What is needed
Within this material, how many lines have the string "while" in them? The answer is a number, with nothing added.
*** Opening Given information ***
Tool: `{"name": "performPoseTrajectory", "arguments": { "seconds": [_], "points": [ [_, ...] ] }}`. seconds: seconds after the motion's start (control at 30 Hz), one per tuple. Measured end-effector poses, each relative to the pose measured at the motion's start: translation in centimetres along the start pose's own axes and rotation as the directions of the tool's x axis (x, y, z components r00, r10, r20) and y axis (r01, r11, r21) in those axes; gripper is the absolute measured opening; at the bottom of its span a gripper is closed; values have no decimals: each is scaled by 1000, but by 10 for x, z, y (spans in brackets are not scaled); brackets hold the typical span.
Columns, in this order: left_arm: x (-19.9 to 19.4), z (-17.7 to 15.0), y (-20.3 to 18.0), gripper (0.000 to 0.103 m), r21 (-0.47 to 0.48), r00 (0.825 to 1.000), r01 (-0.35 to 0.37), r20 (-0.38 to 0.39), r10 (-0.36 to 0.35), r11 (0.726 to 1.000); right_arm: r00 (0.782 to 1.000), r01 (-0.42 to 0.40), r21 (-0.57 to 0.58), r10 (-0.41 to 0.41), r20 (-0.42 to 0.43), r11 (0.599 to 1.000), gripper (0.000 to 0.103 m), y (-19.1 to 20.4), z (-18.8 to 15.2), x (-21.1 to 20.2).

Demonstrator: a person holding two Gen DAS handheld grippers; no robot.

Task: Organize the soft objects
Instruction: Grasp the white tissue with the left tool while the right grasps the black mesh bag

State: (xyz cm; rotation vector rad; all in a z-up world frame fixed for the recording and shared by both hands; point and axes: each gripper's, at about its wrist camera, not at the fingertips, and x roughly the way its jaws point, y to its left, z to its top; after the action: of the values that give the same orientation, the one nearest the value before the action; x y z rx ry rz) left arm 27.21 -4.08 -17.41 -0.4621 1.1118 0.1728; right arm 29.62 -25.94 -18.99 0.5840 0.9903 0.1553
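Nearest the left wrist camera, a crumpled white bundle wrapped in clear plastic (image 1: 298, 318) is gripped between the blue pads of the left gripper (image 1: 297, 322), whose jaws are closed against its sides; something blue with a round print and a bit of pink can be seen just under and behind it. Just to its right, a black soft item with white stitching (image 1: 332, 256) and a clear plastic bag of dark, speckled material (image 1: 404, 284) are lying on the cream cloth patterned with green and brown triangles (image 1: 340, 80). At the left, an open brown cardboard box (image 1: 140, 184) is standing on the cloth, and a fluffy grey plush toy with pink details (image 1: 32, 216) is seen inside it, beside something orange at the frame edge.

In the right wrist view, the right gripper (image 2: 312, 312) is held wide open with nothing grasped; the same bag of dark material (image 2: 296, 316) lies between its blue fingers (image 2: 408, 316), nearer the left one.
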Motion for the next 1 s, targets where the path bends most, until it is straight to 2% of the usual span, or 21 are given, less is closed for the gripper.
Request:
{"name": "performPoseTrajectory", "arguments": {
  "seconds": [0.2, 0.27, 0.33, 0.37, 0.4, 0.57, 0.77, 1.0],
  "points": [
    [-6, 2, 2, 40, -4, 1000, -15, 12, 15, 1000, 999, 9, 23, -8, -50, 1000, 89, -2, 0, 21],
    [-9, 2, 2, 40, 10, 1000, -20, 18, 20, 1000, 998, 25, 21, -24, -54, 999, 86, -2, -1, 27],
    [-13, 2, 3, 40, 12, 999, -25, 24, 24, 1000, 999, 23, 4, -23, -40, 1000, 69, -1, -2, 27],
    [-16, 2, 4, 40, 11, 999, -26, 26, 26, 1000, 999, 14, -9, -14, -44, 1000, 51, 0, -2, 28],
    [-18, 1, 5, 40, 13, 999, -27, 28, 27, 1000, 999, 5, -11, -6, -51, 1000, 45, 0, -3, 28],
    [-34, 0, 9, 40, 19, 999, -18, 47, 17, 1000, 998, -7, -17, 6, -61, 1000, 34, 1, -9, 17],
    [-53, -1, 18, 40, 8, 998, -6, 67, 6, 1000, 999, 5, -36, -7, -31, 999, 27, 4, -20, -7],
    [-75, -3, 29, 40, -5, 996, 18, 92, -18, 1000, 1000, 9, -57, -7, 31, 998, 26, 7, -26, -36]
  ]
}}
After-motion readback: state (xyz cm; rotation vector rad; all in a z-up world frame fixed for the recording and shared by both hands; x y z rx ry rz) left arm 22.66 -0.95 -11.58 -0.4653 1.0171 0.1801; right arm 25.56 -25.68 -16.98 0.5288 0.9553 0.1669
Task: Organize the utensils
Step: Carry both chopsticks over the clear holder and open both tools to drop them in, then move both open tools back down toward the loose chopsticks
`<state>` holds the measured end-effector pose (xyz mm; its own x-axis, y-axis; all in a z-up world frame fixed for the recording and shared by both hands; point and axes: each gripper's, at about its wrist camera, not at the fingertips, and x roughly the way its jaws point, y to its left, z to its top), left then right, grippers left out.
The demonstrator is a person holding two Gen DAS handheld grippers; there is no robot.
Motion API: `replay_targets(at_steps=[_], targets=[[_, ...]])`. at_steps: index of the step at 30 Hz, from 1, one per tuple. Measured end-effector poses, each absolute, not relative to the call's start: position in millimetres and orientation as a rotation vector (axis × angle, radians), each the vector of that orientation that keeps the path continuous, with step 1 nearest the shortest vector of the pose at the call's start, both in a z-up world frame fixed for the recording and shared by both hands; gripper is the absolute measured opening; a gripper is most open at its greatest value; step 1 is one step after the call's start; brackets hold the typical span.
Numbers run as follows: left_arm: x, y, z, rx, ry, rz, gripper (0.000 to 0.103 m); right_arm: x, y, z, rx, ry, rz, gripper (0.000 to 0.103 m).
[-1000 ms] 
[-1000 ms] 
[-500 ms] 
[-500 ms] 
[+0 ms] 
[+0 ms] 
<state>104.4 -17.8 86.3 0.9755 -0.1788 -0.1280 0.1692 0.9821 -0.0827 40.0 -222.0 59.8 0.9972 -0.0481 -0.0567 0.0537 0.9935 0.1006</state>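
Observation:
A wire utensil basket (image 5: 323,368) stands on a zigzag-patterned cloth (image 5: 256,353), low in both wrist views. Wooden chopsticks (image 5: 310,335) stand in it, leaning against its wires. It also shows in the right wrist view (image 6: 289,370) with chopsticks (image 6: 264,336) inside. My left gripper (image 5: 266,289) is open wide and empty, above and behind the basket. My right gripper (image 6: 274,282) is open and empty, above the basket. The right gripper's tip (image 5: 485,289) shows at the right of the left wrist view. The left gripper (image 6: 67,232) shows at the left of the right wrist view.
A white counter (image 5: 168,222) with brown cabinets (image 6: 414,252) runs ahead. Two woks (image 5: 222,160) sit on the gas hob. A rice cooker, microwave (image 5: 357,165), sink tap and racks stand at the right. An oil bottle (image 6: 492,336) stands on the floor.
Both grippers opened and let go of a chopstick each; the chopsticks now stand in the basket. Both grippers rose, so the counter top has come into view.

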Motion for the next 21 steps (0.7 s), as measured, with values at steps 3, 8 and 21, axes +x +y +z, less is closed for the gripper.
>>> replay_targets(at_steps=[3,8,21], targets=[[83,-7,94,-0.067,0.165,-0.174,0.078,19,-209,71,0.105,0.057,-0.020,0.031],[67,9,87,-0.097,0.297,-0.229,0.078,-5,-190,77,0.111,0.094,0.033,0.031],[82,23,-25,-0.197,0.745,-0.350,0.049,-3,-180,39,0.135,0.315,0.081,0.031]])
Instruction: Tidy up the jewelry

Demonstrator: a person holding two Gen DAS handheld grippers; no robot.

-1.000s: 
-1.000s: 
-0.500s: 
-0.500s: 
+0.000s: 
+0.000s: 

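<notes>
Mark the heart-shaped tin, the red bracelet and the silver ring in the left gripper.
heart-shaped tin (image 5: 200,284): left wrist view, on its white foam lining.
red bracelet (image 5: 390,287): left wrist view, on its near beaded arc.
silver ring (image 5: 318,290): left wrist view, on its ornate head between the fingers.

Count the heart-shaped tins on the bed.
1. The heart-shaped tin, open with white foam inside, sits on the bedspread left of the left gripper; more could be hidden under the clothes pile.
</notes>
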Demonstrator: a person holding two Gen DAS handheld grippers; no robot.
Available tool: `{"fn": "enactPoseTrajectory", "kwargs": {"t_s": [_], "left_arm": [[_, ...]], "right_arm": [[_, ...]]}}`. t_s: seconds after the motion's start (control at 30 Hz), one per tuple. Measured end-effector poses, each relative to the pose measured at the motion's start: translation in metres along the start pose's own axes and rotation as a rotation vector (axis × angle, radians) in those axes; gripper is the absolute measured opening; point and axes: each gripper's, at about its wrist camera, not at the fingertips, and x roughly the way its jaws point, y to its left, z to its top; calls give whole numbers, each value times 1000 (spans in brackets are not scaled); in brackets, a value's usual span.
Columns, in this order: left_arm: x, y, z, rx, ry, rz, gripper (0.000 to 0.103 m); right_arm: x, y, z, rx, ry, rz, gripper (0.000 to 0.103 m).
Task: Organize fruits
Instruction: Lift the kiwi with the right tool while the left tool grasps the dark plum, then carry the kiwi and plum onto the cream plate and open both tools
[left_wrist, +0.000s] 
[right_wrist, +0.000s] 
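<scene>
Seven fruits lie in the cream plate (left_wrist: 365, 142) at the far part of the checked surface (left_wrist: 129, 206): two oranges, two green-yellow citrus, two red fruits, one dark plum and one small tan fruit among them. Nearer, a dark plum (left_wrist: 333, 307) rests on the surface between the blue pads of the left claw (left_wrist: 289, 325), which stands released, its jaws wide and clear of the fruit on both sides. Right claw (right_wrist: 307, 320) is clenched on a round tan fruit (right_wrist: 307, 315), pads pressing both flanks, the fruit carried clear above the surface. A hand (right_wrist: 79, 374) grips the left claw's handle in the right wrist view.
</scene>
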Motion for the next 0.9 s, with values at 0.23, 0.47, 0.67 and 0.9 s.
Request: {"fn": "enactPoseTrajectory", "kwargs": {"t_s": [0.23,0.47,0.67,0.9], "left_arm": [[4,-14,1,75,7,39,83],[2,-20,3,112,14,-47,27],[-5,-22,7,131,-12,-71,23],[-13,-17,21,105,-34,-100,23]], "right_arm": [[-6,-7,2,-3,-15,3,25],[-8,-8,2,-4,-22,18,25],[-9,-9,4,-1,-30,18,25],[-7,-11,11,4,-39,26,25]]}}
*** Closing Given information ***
Task answer
2